--- To do ---
Copy out, word for word, the lines from the start of the data below through the line containing "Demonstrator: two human", and no others.

--- Data extract ---
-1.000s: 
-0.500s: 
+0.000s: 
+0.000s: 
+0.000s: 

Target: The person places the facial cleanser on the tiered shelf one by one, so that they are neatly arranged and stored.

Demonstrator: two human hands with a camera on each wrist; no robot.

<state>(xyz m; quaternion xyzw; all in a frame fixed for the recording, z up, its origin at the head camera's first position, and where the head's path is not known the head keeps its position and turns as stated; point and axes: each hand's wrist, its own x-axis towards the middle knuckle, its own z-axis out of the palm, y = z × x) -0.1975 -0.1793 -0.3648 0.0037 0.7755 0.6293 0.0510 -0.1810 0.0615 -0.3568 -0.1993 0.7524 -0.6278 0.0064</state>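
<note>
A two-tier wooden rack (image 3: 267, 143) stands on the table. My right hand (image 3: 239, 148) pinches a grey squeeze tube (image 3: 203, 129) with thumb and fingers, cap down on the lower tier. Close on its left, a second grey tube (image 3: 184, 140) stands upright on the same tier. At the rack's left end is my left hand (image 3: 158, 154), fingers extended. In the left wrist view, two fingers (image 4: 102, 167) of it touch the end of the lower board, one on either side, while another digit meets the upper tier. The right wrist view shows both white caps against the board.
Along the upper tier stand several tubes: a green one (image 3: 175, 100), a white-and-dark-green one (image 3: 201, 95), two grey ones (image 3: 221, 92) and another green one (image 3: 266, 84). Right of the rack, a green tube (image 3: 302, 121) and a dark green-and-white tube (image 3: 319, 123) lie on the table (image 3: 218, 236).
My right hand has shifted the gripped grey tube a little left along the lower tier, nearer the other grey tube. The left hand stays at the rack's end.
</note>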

--- Task output ---
-1.000s: 
-0.500s: 
+0.000s: 
+0.000s: 
+0.000s: 

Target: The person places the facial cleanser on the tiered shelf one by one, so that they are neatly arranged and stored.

Demonstrator: two human hands with a camera on each wrist; no robot.

The response is complete as it stands.